Couvant sous la cendre, le débat sur les prisons pourrait s’enflammer à nouveaux à quelques semaines des élections. Le PDC déposera la semaine prochaine un projet d’investissement au Grand Conseil réclamant la construction d’une prison de plus à Genève. Lors de la prochaine session, il tentera de demander un débat urgent pour débattre rapidement de sa proposition. Sur le fond, l’argumentation du parti est simple: «Aujourd’hui à Genève, on peut se demander si la justice n’évite pas de mettre en détention des personnes qui devraient y être pour éviter de l’encombrer», déplore le député Guillaume Barazzone. De ce constat découle l’idée de construire un nouveau Champ-Dollon destiné à la détention préventive et à l’exécution anticipée de peines. Une solution à laquelle d’autres partis ont aussi pensé ( lire ci-contre ).
«Une vraie prison»
Selon le PDC, le nouvel établissement devrait être susceptible d’accueillir 200 à 300 nouveaux détenus. «Un chiffre impératif vu les prévisions carcérales du canton d’ici 2015», souligne le député.
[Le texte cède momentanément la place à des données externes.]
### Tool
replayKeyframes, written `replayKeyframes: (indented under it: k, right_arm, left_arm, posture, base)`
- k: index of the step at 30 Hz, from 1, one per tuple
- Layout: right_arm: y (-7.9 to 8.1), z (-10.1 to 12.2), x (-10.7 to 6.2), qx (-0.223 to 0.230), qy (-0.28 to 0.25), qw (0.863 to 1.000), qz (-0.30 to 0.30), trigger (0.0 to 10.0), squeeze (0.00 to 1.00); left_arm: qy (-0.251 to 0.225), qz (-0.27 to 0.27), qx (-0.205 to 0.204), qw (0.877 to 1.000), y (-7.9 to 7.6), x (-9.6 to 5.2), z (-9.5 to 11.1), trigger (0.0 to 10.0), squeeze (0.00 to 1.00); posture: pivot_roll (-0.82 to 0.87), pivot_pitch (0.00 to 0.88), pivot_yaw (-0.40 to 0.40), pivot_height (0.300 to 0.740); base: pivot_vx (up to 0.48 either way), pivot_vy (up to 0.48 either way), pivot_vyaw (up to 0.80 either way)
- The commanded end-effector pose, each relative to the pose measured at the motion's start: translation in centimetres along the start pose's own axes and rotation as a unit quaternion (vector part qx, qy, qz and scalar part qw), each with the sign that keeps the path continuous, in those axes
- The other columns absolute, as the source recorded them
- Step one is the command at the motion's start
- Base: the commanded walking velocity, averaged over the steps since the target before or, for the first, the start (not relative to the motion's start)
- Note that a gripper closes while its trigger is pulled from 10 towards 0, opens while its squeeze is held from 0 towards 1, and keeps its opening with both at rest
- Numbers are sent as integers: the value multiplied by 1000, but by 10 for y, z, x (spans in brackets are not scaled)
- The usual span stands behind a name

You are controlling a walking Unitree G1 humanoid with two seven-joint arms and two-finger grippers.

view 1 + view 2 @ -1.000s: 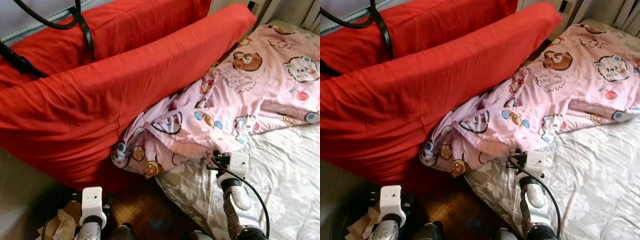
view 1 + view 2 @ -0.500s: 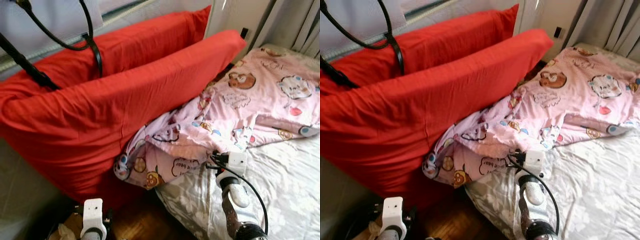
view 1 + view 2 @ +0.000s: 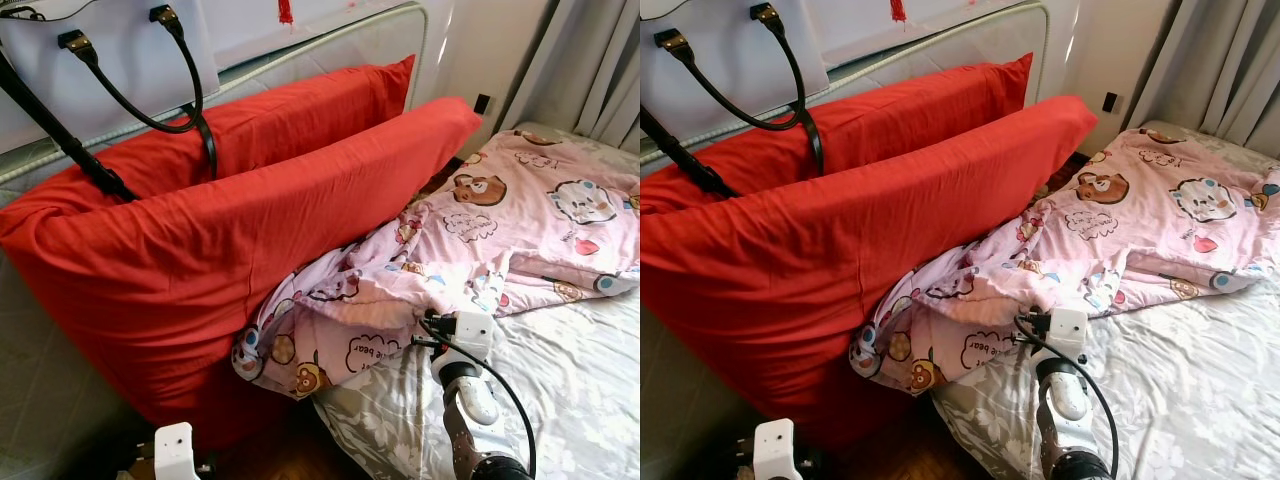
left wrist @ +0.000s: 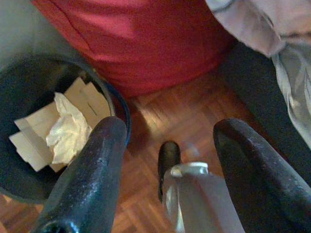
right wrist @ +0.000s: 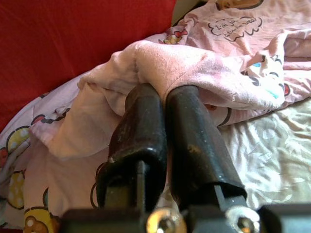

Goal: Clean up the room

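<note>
Pink cartoon-print blanket point(image 3: 500, 230) bunched against red pillows point(image 3: 250, 220); right gripper point(image 5: 158, 92) pinching its folded edge, fingers closed; left gripper point(image 4: 167, 141) wide, above wastebasket point(image 4: 29, 97).

A home bedroom: a bed with a grey floral sheet point(image 3: 580, 390), a pink cartoon-print blanket point(image 3: 500, 240) rumpled across it, two big red pillows point(image 3: 230, 230) propped just beside the bed, grey curtains point(image 3: 600, 70) behind it, parquet floor point(image 4: 160, 121) below.

My view tilted upward, white handbag point(image 3: 110, 60) and curtains point(image 3: 590, 70) now showing, my right gripper point(image 5: 158, 97) lifting the pink blanket point(image 3: 480, 240) fold.
</note>
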State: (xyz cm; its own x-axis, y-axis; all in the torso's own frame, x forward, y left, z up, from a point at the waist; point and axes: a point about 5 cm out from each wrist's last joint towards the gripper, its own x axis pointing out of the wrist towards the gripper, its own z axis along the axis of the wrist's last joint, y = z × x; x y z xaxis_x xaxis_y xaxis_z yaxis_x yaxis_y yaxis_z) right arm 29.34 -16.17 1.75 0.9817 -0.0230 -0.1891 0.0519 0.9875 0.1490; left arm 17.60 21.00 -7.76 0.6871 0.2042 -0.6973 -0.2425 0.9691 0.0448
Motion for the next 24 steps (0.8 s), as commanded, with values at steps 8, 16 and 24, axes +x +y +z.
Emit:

Mais la sécurité n’est pas le seul motif d’action du parti, il en est un autre, humanitaire: «Vu la surpopulation, les promenades sont réduites. Les détenus passent désormais 23?heures enfermés à Champ-Dollon et une heure seulement en promenade. Ce n’est pas acceptable», insiste le conseiller municipal Vincent Maitre. Quoi qu’il en soit, «il faut arrêter de bricoler des solutions partielles et construire une vraie prison!» conclut le président du parti, Fabiano Forte. Au fait, combien coûterait le pénitencier? On l’ignore, le projet n’est pas chiffré. A vue de nez, on peut penser que la construction de La Brénaz ayant coûté au total 23 millions pour 68 places, l’édification d’un second Champ-Dollon coûterait une centaine de millions. «La sécurité n’a pas de prix», explique simplement Fabiano Forte.